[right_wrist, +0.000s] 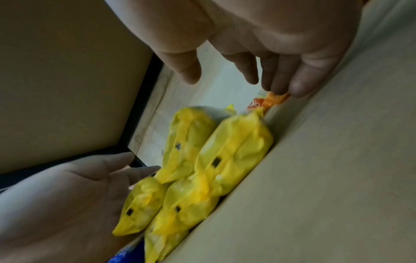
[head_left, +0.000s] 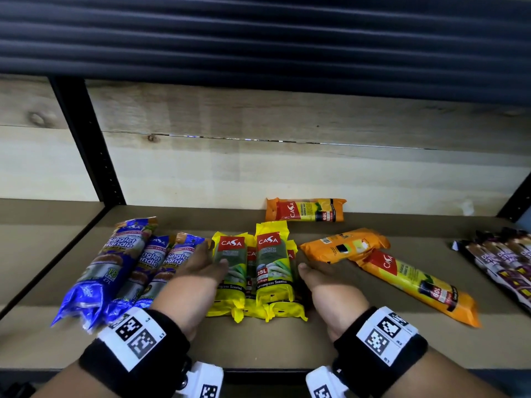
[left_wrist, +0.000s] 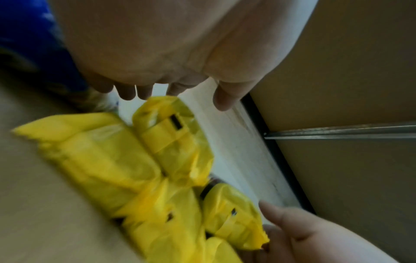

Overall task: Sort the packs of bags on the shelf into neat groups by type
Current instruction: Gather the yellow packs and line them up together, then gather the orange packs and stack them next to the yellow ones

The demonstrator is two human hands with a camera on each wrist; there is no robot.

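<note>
Nearest the camera, black wrist straps with white marker tags (head_left: 135, 337) are worn on both forearms. The left hand (head_left: 201, 264) is held flat against the left side of the yellow Casa packs (head_left: 253, 271), its fingers straight and its grip released; the thumb lies across the leftmost pack. The right hand (head_left: 321, 278) is set palm-inward just beside the right side of the same group, fingers straight, nothing grasped; whether it touches the packs cannot be told. From the wrist views, four yellow packs (right_wrist: 202, 169) are seen stacked two on two between the left hand (left_wrist: 171, 53) and the right hand (right_wrist: 276, 44).

The yellow group lies at the middle of the brown shelf (head_left: 273, 343), near its front edge. Just to its left, three blue Singlet Handle packs (head_left: 123, 265) are laid side by side. To the right, two orange Casa packs (head_left: 382, 268) lie at angles, overlapping, and a third orange pack (head_left: 306, 210) lies far back against the pale wooden back panel (head_left: 287, 173). At the far right, dark purple packs (head_left: 502, 262) are grouped together.
</note>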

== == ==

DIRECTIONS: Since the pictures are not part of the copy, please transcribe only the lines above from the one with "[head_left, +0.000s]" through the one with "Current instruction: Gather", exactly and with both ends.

RESULT OF THE EXERCISE:
[head_left, +0.000s] 
[left_wrist, +0.000s] 

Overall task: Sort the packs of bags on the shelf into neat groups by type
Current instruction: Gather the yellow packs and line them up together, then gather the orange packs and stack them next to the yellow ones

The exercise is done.